Repeat, word for word, all the data that follows, and exclude the pictures.
---------- Given material ----------
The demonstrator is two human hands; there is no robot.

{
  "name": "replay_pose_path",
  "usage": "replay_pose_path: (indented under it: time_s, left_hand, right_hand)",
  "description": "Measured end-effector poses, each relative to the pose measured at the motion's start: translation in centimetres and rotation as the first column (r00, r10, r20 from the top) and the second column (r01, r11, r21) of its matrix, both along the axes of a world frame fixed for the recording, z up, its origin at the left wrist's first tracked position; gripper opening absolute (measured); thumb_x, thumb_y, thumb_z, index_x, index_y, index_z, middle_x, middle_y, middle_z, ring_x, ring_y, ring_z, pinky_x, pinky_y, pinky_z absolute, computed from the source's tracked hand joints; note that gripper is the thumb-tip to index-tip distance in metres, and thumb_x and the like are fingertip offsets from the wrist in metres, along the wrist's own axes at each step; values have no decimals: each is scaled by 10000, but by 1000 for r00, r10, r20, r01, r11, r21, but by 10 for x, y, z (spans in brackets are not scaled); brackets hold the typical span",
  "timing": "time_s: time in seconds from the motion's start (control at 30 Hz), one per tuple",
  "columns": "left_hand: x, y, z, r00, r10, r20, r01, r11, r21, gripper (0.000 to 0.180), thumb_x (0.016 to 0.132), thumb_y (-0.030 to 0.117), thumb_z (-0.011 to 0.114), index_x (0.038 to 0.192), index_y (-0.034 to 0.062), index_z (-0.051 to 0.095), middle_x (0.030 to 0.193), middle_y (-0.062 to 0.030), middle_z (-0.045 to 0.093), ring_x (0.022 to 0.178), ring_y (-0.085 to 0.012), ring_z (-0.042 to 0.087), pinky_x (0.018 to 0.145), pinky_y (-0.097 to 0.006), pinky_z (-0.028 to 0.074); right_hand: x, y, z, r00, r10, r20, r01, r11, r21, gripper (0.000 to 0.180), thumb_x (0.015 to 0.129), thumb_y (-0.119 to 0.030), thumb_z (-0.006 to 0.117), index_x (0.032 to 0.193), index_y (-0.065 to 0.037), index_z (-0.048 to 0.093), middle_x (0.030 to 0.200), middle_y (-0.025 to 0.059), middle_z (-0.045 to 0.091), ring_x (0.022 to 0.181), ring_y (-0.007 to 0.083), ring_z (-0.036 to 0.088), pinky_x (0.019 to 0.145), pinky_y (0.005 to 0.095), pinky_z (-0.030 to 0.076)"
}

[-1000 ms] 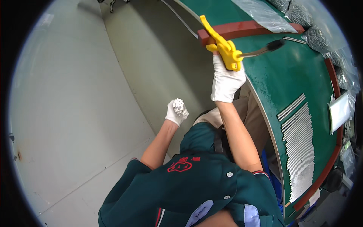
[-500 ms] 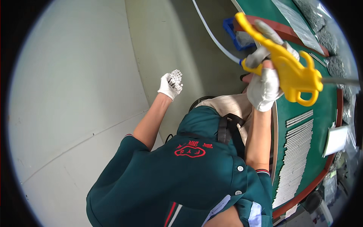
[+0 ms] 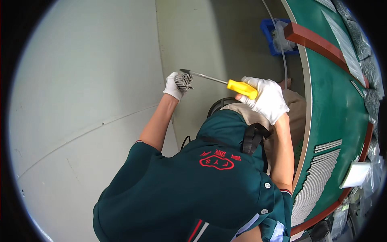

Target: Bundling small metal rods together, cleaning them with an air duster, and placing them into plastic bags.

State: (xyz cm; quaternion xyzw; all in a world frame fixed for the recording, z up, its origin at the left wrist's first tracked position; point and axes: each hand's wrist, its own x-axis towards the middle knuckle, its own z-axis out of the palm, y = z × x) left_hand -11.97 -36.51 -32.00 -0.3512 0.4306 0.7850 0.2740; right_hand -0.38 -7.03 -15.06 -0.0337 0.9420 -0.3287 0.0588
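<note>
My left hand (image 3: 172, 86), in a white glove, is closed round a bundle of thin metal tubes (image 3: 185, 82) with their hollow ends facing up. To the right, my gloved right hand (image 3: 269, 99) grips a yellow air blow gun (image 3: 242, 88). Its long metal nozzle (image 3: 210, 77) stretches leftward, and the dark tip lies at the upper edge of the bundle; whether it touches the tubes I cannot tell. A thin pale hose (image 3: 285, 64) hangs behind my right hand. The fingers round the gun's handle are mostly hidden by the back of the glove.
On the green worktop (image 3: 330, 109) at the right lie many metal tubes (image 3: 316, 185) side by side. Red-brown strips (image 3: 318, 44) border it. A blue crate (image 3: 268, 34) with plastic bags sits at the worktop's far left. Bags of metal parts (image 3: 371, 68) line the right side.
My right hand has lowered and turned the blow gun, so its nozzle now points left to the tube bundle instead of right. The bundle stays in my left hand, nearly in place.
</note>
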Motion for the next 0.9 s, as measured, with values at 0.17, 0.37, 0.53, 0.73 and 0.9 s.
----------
Answer section =>
The demonstrator is two human hands; there is no robot.

{
  "name": "replay_pose_path",
  "usage": "replay_pose_path: (indented under it: time_s, left_hand, right_hand)",
  "description": "Measured end-effector poses, each relative to the pose measured at the motion's start: translation in centimetres and rotation as the first column (r00, r10, r20 from the top) and the second column (r01, r11, r21) of its matrix, both along the axes of a world frame fixed for the recording, z up, its origin at the left wrist's first tracked position; gripper opening absolute (measured); thumb_x, thumb_y, thumb_z, index_x, index_y, index_z, middle_x, middle_y, middle_z, ring_x, ring_y, ring_z, pinky_x, pinky_y, pinky_z absolute, computed from the source's tracked hand joints; note that gripper is the thumb-tip to index-tip distance in metres, and thumb_x and the like are fingertip offsets from the wrist in metres, along the wrist's own axes at each step; values have no decimals: each is scaled by 10000, but by 1000 for r00, r10, r20, r01, r11, r21, but by 10 for x, y, z (spans in brackets are not scaled); brackets hold the typical span",
  "timing": "time_s: time in seconds from the motion's start (control at 30 Hz), one per tuple",
  "columns": "left_hand: x, y, z, r00, r10, r20, r01, r11, r21, gripper (0.000 to 0.180), thumb_x (0.016 to 0.132), thumb_y (-0.030 to 0.117), thumb_z (-0.011 to 0.114), index_x (0.038 to 0.192), index_y (-0.034 to 0.062), index_z (-0.051 to 0.095), middle_x (0.030 to 0.193), middle_y (-0.062 to 0.030), middle_z (-0.045 to 0.093), ring_x (0.022 to 0.178), ring_y (-0.085 to 0.012), ring_z (-0.042 to 0.087), pinky_x (0.018 to 0.145), pinky_y (-0.097 to 0.006), pinky_z (-0.028 to 0.074); right_hand: x, y, z, r00, r10, r20, r01, r11, r21, gripper (0.000 to 0.180), thumb_x (0.015 to 0.129), thumb_y (-0.119 to 0.030), thumb_z (-0.006 to 0.117), index_x (0.032 to 0.193), index_y (-0.065 to 0.037), index_z (-0.048 to 0.093), middle_x (0.030 to 0.200), middle_y (-0.025 to 0.059), middle_z (-0.045 to 0.091), ring_x (0.022 to 0.181), ring_y (-0.007 to 0.083), ring_z (-0.036 to 0.088), pinky_x (0.019 to 0.145), pinky_y (0.005 to 0.095), pinky_z (-0.030 to 0.076)"
}

[-1000 ms] 
[-500 ms] 
[+0 ms] 

Target: Bundling small metal rods together, cleaning them with an air duster, and placing them into plastic bags.

State: (xyz cm; quaternion xyzw; all in a world frame fixed for the recording, z up, its origin at the left wrist's first tracked position; point and axes: each hand's wrist, its own x-axis towards the middle knuckle, its own z-axis out of the palm, y = z × x) left_hand -11.97 -36.51 -32.00 -0.3512 0.4306 0.7850 0.2740; right_hand -0.38 -7.03 -15.06 -0.0337 0.9420 -0.3287 0.0588
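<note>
My left hand (image 3: 172, 86), in a white glove, is closed round a bundle of thin metal tubes (image 3: 185, 82) with their hollow ends facing up. To the right, my gloved right hand (image 3: 269, 99) grips a yellow air blow gun (image 3: 242, 88). Its long metal nozzle (image 3: 210, 77) stretches leftward, and the dark tip lies at the upper edge of the bundle; whether it touches the tubes I cannot tell. A thin pale hose (image 3: 285, 64) hangs behind my right hand. The fingers round the gun's handle are mostly hidden by the back of the glove.
On the green worktop (image 3: 330, 109) at the right lie many metal tubes (image 3: 316, 185) side by side. Red-brown strips (image 3: 318, 44) border it. A blue crate (image 3: 268, 34) with plastic bags sits at the worktop's far left. Bags of metal parts (image 3: 371, 68) line the right side.
My right hand has lowered and turned the blow gun, so its nozzle now points left to the tube bundle instead of right. The bundle stays in my left hand, nearly in place.
</note>
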Motion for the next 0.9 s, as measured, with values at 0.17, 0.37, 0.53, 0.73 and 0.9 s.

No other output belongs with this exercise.